#### Source material ####

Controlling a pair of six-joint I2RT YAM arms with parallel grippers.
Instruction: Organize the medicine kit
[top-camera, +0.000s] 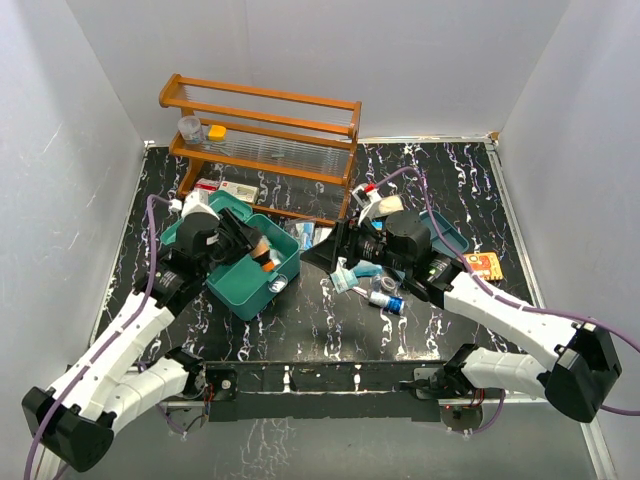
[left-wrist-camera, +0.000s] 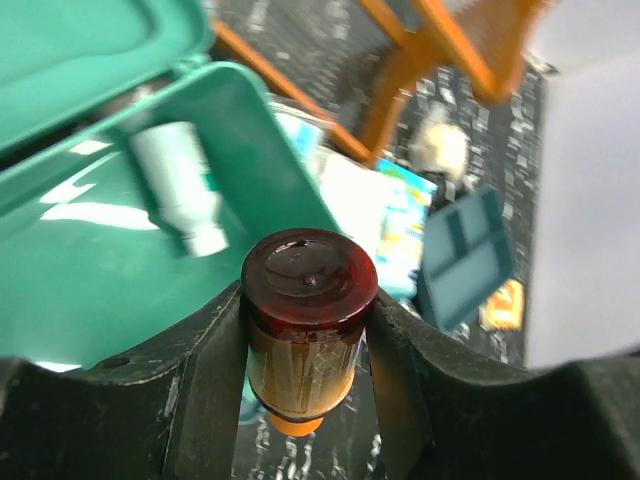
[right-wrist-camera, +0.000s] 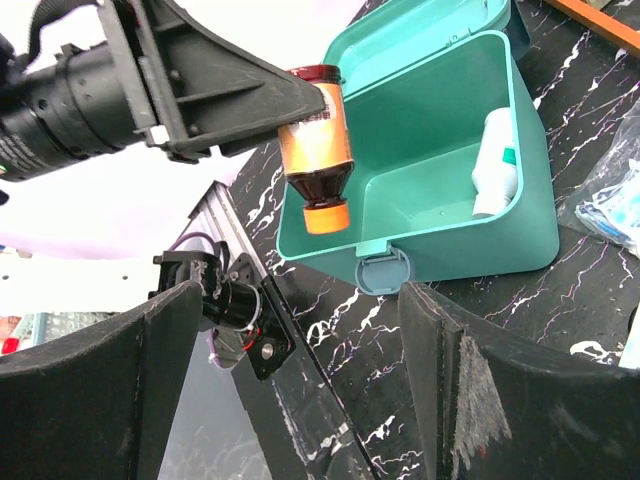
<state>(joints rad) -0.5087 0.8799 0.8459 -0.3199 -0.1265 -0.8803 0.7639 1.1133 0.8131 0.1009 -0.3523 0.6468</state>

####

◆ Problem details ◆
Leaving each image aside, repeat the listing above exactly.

◆ Exercise result ◆
Controlling a pair of six-joint I2RT YAM arms with parallel grippers.
Instruction: Organize the medicine kit
[top-camera, +0.000s] 
[left-wrist-camera, +0.000s] 
[right-wrist-camera, +0.000s] 
<state>(joints rad) -0.5087 0.8799 0.8459 -0.3199 -0.1265 -0.8803 0.7639 1.1133 0.8131 0.1009 -0.3523 0.6468</state>

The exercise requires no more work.